### PROBLEM DETAILS:
Among the lines below, a stretch begins at the one with "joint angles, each" and ends at the one with "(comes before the". Repeat that stretch exactly, ends included.

### THE INPUT:
------------------------------------------------
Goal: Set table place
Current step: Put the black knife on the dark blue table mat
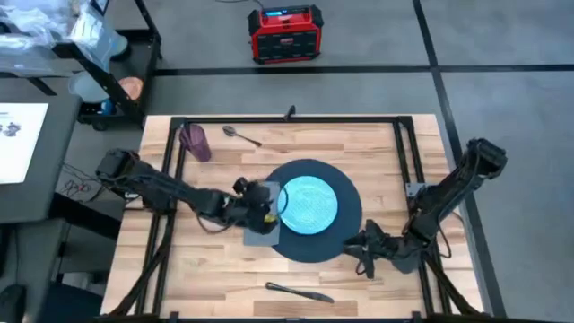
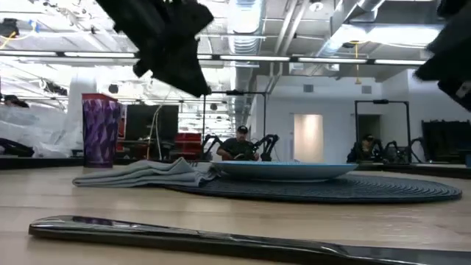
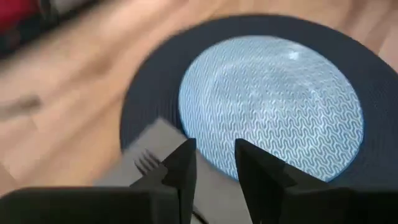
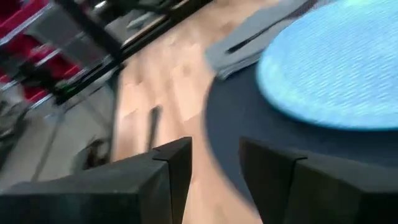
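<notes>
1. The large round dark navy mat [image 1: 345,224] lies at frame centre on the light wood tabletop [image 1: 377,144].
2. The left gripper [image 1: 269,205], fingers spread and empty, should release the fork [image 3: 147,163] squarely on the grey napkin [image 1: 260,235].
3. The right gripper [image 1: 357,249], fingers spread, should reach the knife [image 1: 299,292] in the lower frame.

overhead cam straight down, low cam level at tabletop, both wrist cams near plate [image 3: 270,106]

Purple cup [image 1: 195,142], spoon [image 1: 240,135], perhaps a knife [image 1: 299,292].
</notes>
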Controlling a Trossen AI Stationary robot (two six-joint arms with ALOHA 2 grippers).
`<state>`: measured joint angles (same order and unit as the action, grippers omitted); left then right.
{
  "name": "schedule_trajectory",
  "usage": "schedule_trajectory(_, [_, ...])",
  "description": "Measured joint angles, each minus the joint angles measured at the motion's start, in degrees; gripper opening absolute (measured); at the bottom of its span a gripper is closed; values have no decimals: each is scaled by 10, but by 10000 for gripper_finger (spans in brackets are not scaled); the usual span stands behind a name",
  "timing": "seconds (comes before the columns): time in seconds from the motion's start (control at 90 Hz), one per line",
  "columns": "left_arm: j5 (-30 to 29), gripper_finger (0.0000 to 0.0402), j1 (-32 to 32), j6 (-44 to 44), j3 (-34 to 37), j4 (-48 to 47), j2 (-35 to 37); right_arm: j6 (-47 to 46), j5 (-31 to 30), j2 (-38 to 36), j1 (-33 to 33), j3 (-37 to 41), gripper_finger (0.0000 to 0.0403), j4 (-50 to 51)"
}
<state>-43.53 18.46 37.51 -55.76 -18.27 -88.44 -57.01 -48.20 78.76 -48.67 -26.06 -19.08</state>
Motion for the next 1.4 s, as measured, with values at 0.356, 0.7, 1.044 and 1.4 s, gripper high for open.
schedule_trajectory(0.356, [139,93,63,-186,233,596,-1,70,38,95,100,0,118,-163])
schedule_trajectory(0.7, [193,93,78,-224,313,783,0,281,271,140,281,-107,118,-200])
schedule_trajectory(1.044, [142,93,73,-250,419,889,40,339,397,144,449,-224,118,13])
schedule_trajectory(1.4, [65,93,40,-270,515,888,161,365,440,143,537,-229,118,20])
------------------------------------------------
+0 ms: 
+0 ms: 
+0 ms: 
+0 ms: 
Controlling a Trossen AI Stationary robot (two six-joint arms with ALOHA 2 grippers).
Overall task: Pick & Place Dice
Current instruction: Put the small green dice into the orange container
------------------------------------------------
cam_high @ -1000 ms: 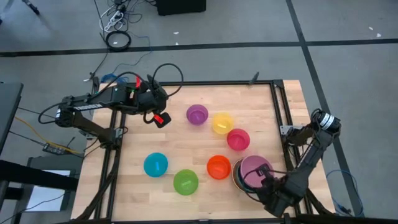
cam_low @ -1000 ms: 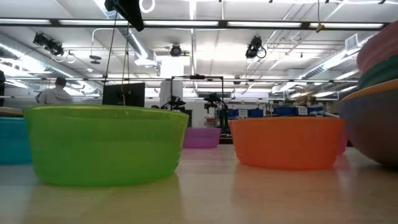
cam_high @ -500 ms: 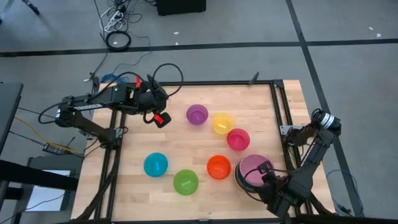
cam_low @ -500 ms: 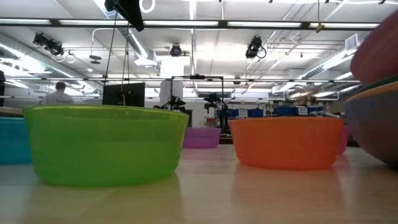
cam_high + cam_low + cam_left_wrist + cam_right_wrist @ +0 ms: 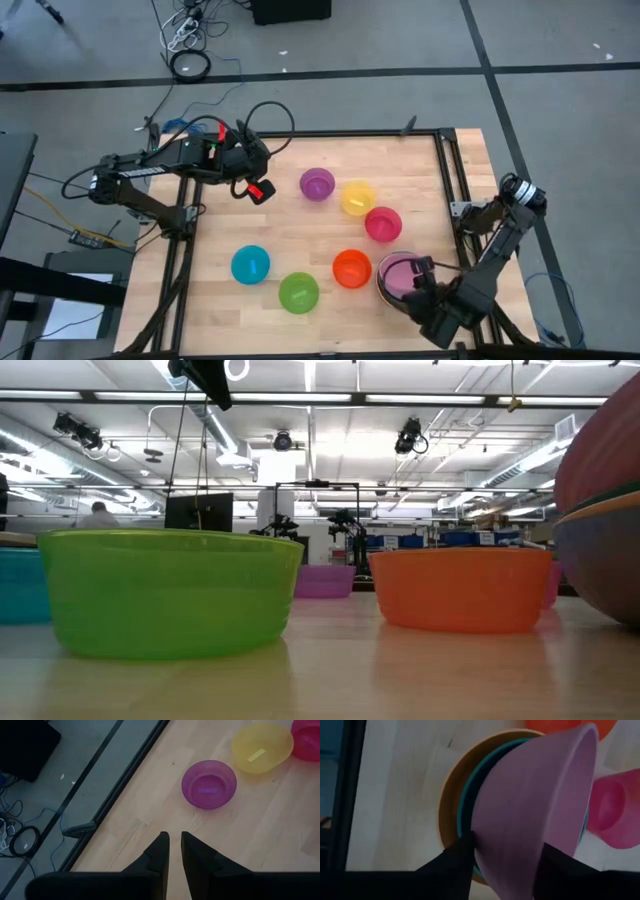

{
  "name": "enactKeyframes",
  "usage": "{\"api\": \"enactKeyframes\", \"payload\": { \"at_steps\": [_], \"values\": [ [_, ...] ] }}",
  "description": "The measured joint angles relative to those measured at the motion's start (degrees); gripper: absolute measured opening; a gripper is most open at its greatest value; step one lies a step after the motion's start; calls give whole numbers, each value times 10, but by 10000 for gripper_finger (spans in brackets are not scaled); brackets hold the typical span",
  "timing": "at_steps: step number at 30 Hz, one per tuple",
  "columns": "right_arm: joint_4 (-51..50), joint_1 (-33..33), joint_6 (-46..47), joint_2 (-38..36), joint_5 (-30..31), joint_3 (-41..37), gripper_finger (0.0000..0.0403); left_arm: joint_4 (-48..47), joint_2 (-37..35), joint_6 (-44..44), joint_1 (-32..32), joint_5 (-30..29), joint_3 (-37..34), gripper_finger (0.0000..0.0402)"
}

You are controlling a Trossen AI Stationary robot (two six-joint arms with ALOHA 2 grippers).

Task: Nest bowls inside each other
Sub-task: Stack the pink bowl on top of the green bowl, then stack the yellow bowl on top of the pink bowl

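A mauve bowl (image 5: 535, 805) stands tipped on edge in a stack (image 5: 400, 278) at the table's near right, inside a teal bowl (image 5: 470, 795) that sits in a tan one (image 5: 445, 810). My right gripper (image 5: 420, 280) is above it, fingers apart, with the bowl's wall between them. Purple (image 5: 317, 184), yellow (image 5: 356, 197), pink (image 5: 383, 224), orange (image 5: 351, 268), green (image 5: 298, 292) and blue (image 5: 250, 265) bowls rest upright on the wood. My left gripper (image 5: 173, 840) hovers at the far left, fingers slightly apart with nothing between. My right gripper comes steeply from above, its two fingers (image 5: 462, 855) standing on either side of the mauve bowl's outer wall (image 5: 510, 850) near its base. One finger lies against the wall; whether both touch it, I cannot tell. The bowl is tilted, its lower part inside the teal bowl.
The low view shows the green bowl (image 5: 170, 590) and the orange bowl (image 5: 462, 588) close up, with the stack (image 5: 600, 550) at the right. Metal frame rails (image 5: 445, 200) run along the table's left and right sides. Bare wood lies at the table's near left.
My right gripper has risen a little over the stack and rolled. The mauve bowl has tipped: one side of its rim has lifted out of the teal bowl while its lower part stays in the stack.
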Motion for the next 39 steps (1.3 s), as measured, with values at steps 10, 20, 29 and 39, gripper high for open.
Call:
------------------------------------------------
### FINAL ANSWER:
  "description": "Measured joint angles, each minus the joint angles measured at the motion's start, in degrees; gripper opening absolute (measured); at the bottom of its span a gripper is closed; values have no decimals: each is scaled by 10, but by 10000 for gripper_finger (spans in brackets are not scaled); the usual span stands behind a name",
  "timing": "seconds (comes before the columns): time in seconds from the motion's start (control at 90 Hz), one per line",

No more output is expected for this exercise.